Here she's busy giving advice to a client:

So I thought I'd take the plunge and try a fish I had never eaten before. I said I wanted to boil it and asked for the best kind of fish for boiling. I was told to get a "pezzogna", a Mediterranean fish with a pink tail and huge eyes.  You can see it in the picture above and here it is once I brought it home, up close:

Really big eye! It's close to 2 pounds, a good size for about 3 persons.

Now here was a fish I'm sure I've never had before and I googled it to try and figure out what it was. It turns out that this is a variety of red sea bream fished at great depths (some 600 meters) off the Campania coast - scientifically known as "pagellus bogaraveo". It has many other regional names in Italy: ochialone, occhino, mupo, rovello and besugo which is also the name it has in Spain.

Fortunately my lady fishmonger gave me her recipe for "Pezzogna in guazzetto" telling me "vedrà, è buonissimo!". "Guazzetto" is a word which indicates the fish is (metaphorically speaking) paddling in shallow water, i.e. there's plenty of cooking liquid but it's not covered in it - in short, it's not a soup.

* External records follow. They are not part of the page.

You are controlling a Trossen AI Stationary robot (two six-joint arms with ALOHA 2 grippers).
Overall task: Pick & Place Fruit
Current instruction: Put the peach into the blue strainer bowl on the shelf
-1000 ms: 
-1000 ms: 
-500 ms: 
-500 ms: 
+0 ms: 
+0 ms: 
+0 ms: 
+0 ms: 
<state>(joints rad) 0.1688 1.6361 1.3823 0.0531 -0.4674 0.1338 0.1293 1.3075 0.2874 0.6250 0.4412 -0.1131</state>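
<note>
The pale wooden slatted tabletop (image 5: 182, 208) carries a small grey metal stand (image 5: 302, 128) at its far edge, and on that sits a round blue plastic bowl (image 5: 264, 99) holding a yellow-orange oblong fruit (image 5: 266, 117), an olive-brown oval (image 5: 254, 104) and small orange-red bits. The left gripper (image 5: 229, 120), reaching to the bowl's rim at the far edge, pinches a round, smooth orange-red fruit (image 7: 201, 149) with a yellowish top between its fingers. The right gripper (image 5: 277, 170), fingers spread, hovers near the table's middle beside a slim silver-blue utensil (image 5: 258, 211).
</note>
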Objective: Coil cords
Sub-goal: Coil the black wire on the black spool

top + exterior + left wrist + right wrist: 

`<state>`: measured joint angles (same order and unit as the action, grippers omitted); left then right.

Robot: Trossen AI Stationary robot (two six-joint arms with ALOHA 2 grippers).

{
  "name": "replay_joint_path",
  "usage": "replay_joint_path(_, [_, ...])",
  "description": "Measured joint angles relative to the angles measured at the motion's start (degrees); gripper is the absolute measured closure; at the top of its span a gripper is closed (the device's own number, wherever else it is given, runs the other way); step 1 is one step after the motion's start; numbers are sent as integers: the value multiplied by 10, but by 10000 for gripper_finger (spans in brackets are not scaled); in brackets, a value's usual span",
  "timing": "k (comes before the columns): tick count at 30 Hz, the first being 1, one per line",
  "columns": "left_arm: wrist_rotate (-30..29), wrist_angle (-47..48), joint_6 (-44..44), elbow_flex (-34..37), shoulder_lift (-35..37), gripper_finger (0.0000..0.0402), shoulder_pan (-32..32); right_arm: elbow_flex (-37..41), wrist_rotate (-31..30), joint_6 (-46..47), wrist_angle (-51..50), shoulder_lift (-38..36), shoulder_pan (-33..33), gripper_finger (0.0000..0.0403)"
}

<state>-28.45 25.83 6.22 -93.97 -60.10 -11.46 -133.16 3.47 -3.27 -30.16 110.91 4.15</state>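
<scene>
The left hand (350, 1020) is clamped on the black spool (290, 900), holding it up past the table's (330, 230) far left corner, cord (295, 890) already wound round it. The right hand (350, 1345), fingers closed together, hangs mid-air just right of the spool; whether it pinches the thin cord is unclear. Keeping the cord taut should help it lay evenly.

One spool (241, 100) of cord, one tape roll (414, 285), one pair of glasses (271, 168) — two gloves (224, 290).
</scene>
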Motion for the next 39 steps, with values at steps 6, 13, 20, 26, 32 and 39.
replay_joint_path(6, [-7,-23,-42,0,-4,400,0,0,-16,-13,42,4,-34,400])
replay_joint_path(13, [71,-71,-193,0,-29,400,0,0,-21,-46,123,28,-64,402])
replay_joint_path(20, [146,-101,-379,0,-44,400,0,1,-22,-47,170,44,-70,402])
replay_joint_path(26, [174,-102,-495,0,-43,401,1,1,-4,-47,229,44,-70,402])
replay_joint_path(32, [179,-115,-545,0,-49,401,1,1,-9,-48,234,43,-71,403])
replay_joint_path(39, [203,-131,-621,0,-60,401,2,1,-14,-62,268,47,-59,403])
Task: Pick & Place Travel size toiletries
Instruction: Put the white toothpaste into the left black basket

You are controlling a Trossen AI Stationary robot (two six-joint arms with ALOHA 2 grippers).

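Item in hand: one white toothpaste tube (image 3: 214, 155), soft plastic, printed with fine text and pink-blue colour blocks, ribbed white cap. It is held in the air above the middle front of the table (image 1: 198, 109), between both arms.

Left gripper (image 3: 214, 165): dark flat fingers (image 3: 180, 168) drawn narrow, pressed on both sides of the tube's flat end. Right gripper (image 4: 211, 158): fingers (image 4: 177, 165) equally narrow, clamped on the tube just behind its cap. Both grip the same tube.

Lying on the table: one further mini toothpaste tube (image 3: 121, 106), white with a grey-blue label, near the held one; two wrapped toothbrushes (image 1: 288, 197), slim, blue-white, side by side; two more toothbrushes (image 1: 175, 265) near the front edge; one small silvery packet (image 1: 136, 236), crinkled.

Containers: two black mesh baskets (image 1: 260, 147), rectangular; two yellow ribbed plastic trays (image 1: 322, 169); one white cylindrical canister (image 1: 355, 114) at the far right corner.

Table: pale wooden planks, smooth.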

I tried it and my fishmonger was dead right: it's absolutely outstanding! Here is how I did it. First choose a pan big enough so that your fish can lie flat in it, like the one I used here:

Put half an inch of water, salt, pepper, 4 or 5 slivers of garlic (peeled) and several red tomatoes cut in half (unpeeled), and a glass of white wine:

Cover and bring to a boil (At this stage you can also add a spoonful of olive oil if you wish, or you can do what I did, let your guests add olive oil to taste after the fish is cooked.) Once it's boiling, within a minute or so, the tomato skins can be pulled off very easily:

Now add the fish:

Cover and lower the flame so that it simmers. Leave it 15 to 20 minutes (check with a toothpick or a small fork - once the flesh near the spine moves easily, it's done).  At that point, take it delicately out, along with the tomato pieces, and while you clean it, let the cooking juices boil down (by about half) so that it will have a more concentrated flavor:

Once all set in a (warmed up) serving dish, along with diced boiled potatoes, I poured the cooking juices all over it and sprinkled it all with chopped parsley. Here's the result:

Absolutely buonissimo! As you can see, I served it with olive oil on the side and white wine. This is a recipe with several advantages: very easy to do and very light on your digestion. It really brings out the taste of the fish. I'm certain it works with just any kind of fish that lends itself to boiling...

PS for my readers who live in Rome: address of the fishmonger: Via Taranto 148, tel. 06 70399456. If you shop there, be sure to ask for their cooking advice!